Clarke shakes her head emphatically. "I've been really stressed before and my magic has never acted up. It's too disciplined." She looks up at Wells and offers a small, insincere smile. "I'll be fine. I just need to sleep it off."

Lying in bed later, Clarke's head is still fuzzy and she's still as disoriented as she was earlier, coming out of her painting trance. Maybe, she reasons a week later (way too late by that time), that should have been another sign that the universe is trying to tell her something. 

* * *

 A sharp knock on the bathroom door disrupts Clarke's morose musings. "Hey, Clarke," Raven calls, gentler than Clarke ever thought Raven could be-- _definitely bad then_ \--"can I come in?"
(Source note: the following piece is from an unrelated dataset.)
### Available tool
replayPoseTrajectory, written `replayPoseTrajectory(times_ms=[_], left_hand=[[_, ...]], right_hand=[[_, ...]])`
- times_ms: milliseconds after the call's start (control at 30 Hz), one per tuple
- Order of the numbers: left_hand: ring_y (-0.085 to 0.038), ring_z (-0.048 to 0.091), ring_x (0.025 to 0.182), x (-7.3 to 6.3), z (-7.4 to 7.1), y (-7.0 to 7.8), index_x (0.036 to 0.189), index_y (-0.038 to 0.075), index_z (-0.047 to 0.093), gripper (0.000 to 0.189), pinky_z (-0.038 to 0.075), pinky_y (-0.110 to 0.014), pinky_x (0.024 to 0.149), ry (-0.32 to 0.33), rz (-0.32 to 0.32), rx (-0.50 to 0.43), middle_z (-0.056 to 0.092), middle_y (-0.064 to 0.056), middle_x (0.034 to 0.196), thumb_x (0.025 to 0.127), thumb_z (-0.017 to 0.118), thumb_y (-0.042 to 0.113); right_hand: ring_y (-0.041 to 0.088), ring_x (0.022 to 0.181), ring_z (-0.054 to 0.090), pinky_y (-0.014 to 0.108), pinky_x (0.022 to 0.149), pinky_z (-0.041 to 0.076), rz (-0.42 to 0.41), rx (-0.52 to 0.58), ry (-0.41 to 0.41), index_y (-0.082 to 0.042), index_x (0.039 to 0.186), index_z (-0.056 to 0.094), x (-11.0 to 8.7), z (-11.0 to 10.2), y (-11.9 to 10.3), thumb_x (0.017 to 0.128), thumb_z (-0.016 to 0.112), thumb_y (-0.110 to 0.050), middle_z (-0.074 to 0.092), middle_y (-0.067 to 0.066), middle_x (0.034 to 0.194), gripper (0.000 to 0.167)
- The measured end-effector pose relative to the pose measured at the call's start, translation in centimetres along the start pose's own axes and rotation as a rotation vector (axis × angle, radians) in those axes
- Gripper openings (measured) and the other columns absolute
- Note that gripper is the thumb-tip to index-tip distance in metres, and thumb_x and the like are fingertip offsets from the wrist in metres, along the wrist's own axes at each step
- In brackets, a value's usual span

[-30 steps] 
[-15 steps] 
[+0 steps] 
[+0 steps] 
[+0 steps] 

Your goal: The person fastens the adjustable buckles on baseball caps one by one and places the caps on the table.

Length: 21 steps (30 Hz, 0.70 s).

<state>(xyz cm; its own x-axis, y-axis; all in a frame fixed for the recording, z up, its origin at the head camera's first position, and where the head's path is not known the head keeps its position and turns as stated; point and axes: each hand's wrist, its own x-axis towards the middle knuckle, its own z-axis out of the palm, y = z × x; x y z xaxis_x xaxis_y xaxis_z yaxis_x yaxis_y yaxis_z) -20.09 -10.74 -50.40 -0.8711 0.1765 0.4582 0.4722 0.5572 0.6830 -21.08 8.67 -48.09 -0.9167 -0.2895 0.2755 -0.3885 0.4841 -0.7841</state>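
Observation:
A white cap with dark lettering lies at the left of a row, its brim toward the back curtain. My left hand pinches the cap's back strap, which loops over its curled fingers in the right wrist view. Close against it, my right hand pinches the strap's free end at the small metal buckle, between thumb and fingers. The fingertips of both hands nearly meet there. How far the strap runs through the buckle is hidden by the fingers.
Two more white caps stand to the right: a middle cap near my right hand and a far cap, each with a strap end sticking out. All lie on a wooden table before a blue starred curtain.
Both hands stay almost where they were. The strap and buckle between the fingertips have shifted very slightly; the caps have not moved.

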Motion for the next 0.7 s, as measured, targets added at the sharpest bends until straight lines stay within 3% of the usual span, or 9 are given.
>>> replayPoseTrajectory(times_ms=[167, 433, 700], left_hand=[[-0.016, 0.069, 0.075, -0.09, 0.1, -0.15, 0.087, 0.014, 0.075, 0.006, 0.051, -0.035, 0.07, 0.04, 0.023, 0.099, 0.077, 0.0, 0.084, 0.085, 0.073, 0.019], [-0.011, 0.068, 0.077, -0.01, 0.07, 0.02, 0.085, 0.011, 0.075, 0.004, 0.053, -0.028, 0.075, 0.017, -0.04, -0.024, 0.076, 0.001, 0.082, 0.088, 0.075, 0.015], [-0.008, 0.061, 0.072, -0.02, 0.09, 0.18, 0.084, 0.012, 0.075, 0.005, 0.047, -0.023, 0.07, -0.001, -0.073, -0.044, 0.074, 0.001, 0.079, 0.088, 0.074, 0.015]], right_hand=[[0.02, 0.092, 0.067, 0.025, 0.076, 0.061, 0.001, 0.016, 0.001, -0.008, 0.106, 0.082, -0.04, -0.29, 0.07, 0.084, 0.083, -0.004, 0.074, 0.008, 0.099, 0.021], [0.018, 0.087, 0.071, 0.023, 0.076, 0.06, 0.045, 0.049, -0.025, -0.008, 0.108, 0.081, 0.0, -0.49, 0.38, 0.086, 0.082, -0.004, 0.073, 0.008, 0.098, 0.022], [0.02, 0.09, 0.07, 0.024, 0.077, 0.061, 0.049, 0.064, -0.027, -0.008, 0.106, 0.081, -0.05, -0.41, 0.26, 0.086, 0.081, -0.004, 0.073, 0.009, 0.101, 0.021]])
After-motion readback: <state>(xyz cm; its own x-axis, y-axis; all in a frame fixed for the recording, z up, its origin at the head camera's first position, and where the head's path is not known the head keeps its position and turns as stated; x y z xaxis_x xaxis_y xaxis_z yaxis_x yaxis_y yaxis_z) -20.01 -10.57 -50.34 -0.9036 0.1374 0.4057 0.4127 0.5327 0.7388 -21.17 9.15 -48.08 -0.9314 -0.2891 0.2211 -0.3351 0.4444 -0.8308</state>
Clarke sighs, twitches her index finger to unlock the door. Raven slides inside, locking the door again when she's in. Clarke appreciates it, but still can't quite look her friend in the eye. "I'm really sorry--" she starts, but Raven holds up her hand.

"That was some of the best drama I've seen all week, and I'm an engineer," she says, eyes dancing. "We're practically hardwired for drama." Clarke snorts at that but finds she can crack a smile. "Wanna tell me why you screamed at and punched Octavia's brother the minute he walked through the front door?"

Clarke flushes. "Shit. I did punch him, didn't I."

Raven barks a laugh. "Come on, spill the tea."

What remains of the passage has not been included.